MIXTURE-OF-EXPERT CONFORMER FOR STREAMING MULTILINGUAL ASR

Organization Name

google llc

Inventor(s)

Ke Hu of Stony Brook NY (US)

Bo Li of Santa Clara CA (US)

Tara N. Sainath of Jersey City NJ (US)

Yu Zhang of Mountain View CA (US)

Francoise Beaufays of Mountain View CA (US)

MIXTURE-OF-EXPERT CONFORMER FOR STREAMING MULTILINGUAL ASR - A simplified explanation of the abstract

This abstract first appeared for US patent application 20240304185 titled 'MIXTURE-OF-EXPERT CONFORMER FOR STREAMING MULTILINGUAL ASR

The abstract of the patent application describes a method for a multilingual automatic speech recognition (ASR) model that involves processing acoustic frames of speech utterances through a series of encoders and decoders.
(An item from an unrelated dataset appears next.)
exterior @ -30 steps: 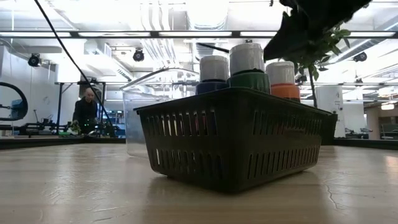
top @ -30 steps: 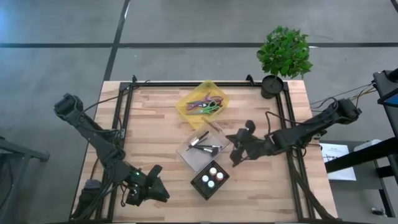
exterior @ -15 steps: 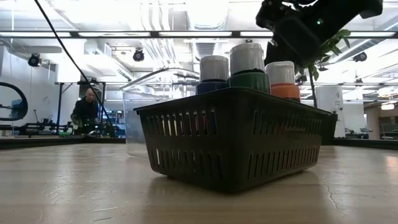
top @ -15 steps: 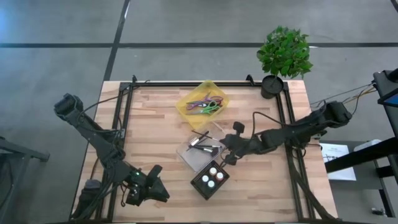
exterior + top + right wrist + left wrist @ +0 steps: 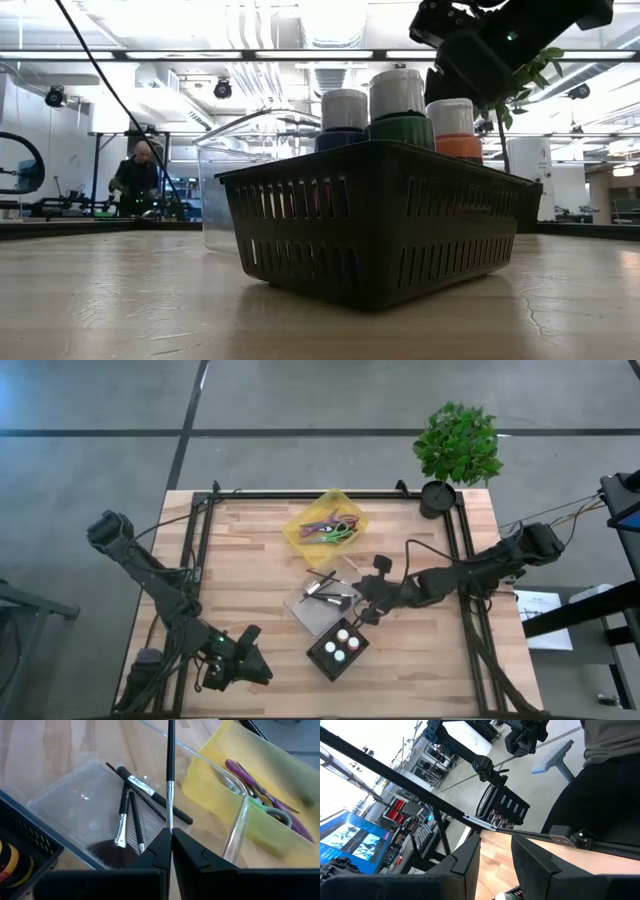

The method includes generating higher order feature representations using multi-head attention layers in the encoders.
A first decoder generates a probability distribution over speech recognition hypotheses based on previous symbols and the higher order feature representations.
Gating layers dynamically route outputs from previous layers to expert networks in a multi-output expert (MOE) architecture.

Potential Applications: - Multilingual speech recognition systems - Language translation applications - Voice-controlled devices and virtual assistants

Problems Solved: - Improving accuracy and efficiency of multilingual ASR models - Enhancing the performance of speech recognition in various languages

Benefits: - Enhanced accuracy in recognizing speech in multiple languages - Improved efficiency in processing and translating speech - Versatile application in different language settings

Commercial Applications: Title: Multilingual Speech Recognition Technology for Enhanced Language Processing This technology can be utilized in industries such as: - Translation services - Customer service centers - Language learning platforms

Prior Art: Prior research in the field of multilingual ASR models and MOE architectures can provide insights into similar approaches and techniques used in speech recognition technology.

Frequently Updated Research: Stay updated on advancements in multi-head attention mechanisms, MOE architectures, and language processing algorithms to enhance the performance of multilingual ASR models.

Questions about Multilingual ASR Technology: 1. How does the use of multi-head attention layers improve the feature representation in the ASR model? 2. What are the advantages of using a MOE architecture in speech recognition systems?

Original Abstract Submitted

a method of a multilingual asr model includes receiving a sequence of acoustic frames characterizing an utterance of speech. at a plurality of output steps, the method further includes generating a first higher order feature representation for an acoustic frame by a first encoder that includes a first plurality of multi-head attention layers; generating a second higher order feature representation for a corresponding first higher order feature representation by a second encoder that includes a second plurality of multi-head attention layers; and generating, by a first decoder, a first probability distribution over possible speech recognition hypotheses based on the second higher order feature representation and a sequence of n previous non-blank symbols. a gating layer of each respective moe layer configured to dynamically route an output from a previous multi-head attention layer at each of the plurality of output steps to a respective pair of feed-forward expert networks.